Many all-ceramic systems are available. Out of all these Zirconia all-ceramic crowns was selected in this case. As these were discolored teeth and zirconia is opaque, hence it can mask this discoloration better than Alumina crown. Hefferman et al. [11] suggested that zirconia restoration would be better suited to match opaque, high value teeth. In this study, the translucency of several all-ceramic systems was compared under transmitted light, and the zirconia system was found to be as opaque as the metal ceramic.
The Dens System is a computer assisted design/ computer-assisted manufacturing (CAD/CAM) system designed for the creation of anterior posterior crown & fixed partial dentures.

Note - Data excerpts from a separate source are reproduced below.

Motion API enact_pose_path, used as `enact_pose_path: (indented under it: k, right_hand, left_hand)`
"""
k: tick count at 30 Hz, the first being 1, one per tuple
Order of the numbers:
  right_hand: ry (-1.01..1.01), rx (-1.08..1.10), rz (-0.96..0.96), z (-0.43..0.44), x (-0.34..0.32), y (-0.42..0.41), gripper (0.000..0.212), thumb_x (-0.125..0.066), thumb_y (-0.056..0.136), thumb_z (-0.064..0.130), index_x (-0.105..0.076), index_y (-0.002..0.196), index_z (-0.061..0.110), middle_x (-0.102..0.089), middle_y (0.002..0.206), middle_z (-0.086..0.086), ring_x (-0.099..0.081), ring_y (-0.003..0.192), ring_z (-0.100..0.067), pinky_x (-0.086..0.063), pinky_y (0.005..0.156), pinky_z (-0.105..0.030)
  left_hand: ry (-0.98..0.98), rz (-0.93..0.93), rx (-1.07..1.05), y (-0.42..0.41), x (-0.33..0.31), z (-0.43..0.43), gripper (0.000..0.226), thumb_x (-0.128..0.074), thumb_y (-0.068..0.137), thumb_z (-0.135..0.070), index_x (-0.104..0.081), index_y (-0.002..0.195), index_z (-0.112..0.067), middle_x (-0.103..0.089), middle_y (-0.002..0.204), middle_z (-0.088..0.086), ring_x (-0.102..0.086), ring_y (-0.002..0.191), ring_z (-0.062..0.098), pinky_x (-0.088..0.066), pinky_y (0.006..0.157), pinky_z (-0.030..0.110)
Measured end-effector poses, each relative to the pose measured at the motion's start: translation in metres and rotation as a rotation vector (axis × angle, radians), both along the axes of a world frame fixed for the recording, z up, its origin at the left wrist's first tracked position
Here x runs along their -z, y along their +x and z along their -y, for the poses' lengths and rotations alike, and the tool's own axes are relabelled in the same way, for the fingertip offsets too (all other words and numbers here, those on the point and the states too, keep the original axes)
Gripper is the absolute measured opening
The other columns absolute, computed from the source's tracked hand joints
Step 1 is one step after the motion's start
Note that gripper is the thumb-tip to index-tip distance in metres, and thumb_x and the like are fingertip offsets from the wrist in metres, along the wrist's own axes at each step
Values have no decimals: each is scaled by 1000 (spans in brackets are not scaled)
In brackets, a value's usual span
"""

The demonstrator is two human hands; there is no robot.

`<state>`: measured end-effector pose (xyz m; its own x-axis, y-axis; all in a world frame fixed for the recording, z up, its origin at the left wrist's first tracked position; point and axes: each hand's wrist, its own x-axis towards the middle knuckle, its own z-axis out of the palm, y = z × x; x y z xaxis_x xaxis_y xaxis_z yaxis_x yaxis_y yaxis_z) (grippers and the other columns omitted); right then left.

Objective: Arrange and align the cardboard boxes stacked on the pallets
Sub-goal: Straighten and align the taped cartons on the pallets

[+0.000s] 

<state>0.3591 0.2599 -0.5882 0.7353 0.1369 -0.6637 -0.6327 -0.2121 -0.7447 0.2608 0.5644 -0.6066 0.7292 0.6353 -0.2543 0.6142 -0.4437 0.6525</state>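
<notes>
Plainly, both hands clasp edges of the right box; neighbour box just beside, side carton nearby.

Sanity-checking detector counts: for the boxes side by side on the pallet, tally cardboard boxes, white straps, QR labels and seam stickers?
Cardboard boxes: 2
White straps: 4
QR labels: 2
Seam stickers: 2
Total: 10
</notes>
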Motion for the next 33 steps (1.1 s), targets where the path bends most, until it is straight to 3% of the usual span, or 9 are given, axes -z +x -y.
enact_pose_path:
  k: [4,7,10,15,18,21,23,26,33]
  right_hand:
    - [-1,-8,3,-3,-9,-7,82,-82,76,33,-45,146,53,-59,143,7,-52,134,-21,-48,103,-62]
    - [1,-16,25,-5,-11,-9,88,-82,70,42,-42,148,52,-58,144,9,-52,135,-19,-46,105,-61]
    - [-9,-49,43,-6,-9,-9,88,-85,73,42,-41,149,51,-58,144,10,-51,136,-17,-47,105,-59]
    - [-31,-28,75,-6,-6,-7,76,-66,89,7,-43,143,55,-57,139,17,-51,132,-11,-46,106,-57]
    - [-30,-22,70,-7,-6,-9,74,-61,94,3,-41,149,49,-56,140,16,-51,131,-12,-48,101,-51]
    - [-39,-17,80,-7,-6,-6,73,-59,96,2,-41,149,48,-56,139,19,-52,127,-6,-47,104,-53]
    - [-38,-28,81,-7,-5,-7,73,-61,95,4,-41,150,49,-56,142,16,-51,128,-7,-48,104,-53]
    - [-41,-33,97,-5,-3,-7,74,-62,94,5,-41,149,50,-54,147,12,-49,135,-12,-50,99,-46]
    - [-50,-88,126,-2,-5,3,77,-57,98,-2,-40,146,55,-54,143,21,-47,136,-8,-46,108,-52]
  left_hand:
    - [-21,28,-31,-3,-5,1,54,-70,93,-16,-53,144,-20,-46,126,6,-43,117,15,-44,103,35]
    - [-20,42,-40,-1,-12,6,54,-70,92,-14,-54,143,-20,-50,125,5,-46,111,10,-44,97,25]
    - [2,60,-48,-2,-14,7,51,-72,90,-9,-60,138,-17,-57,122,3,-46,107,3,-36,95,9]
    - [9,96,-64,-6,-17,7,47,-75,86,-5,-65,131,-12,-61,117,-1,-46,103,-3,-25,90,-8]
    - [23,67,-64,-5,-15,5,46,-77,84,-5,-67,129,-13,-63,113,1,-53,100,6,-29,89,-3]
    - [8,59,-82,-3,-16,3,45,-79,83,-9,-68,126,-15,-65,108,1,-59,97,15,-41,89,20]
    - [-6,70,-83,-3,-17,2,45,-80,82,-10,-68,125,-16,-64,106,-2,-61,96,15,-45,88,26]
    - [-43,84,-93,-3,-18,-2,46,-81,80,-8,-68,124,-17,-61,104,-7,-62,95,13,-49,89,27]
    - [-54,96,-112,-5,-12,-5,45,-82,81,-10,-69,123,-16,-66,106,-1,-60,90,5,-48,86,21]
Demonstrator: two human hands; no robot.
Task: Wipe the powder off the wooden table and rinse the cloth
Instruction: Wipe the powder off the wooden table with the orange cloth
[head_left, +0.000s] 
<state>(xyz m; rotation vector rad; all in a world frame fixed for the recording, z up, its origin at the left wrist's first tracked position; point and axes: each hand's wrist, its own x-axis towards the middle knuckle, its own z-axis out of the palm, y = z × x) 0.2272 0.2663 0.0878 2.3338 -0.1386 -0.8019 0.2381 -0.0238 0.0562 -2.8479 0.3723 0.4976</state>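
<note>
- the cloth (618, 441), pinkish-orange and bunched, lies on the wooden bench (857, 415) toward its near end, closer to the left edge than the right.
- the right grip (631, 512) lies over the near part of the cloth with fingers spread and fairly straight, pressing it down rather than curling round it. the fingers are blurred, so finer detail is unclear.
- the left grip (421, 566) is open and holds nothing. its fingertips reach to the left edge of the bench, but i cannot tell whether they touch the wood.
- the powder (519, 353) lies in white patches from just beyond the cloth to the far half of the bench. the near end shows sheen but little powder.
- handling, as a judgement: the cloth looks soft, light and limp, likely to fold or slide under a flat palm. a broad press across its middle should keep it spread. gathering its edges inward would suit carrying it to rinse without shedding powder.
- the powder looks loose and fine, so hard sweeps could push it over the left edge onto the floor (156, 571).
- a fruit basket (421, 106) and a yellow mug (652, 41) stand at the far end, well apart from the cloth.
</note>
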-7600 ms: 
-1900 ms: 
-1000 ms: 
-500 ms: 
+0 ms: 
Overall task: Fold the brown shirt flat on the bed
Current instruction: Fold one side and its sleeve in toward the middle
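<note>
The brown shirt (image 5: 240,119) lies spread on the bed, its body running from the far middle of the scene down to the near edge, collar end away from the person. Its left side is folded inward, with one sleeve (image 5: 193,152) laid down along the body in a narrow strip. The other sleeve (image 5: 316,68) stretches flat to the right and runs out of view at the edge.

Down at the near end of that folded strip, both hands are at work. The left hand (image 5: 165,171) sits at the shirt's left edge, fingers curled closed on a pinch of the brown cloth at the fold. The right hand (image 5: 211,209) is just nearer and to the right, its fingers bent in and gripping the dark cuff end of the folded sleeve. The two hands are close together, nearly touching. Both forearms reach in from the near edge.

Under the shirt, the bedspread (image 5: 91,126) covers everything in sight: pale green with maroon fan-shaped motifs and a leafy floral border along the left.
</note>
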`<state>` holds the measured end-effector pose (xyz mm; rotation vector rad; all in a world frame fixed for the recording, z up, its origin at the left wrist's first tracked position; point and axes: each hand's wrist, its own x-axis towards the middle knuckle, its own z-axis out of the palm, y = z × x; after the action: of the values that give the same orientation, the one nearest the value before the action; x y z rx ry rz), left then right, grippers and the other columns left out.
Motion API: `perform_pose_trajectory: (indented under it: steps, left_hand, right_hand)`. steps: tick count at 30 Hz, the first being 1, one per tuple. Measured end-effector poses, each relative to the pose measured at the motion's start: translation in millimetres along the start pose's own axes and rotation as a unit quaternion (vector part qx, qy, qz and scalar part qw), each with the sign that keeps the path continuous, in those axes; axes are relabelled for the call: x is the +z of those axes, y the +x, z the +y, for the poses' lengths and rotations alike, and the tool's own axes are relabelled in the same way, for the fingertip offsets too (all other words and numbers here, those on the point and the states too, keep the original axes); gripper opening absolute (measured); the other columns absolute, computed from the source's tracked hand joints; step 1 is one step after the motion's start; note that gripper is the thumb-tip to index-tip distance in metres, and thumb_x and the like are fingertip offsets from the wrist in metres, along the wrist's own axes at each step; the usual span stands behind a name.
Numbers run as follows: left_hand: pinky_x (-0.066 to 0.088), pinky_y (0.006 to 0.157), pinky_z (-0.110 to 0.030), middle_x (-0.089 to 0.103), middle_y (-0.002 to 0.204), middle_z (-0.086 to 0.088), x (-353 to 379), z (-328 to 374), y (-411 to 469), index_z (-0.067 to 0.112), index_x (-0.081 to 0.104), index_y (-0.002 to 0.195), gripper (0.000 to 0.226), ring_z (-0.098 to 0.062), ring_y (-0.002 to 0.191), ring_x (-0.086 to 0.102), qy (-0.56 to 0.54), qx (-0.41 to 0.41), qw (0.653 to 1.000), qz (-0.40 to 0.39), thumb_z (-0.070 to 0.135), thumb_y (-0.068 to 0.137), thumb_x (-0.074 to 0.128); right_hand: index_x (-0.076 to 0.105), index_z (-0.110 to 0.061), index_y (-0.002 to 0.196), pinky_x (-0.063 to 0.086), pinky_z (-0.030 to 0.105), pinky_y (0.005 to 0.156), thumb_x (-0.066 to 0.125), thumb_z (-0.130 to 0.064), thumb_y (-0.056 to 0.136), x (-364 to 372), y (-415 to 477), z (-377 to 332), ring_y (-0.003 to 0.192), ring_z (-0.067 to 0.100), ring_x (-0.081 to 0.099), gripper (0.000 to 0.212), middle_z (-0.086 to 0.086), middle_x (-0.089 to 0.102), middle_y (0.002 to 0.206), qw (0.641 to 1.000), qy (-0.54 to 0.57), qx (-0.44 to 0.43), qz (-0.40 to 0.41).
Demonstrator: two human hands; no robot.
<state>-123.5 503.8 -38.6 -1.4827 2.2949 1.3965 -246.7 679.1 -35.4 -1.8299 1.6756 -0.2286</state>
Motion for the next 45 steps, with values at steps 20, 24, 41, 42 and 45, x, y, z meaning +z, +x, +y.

The fabrication of a zirconia coping with system requires 4 main steps:
a. Scanning of dies.
b. Computer-Assisted Design of Substrate.
c. Automated milling of the zirconia block.
d. Sintering.
The coping is veneered with the Dens System porcelain.
There are other restorative systems available that use zirconia for fabrication of coping. One of them is DCS Smart-Fit is a CAD/CAM system that utilizes fully sintered Y-TZP under hot isotonic pressure. This result in an extremely hard and dense ceramic [10] that require mill time of around 2 to 4 hours for coping [12]. In contrast Dens System crown employ partially sintered Y-TZP milling blocks that are weak but easy to mill [10].
Procera, a CAD/CAM system that until recently utilized only densely sintered alumina, added zirconia (Procera Zirconia, Nobel Biocare) as an option for fabrication of single and multiple-unit restoration [13]. One other system (Inceram Zirconia, Vident) employs a glass-infiltrated 35% zirconia 65% alumina material for fabrication of posterior crown and FDPs [9] that can be slip cast or milled from pre-sintered blocks. Its flexural strength is about 620 MPa [14], which is lower than that reported for densely sintered zirconia, the ceramic used in other system mentioned above [10].

Conclusion

Sometimes many challenges are faced by dentists while dealing with young and female patients and sometimes treatment plans are also affected by those patients’ demands. To provide improved aesthetics and function to increasingly discriminating tastes, dentists have turned to advanced and exciting materials and digital techniques. The Dens system provides innovative technology using strong CAD/CAM fabricated copings and highly aesthetic all-ceramic restorations on a zirconium oxide base. The evolution of dental materials continues to revolutionize the way we practice modern dentistry, satisfying a maximum patient and clinician demands.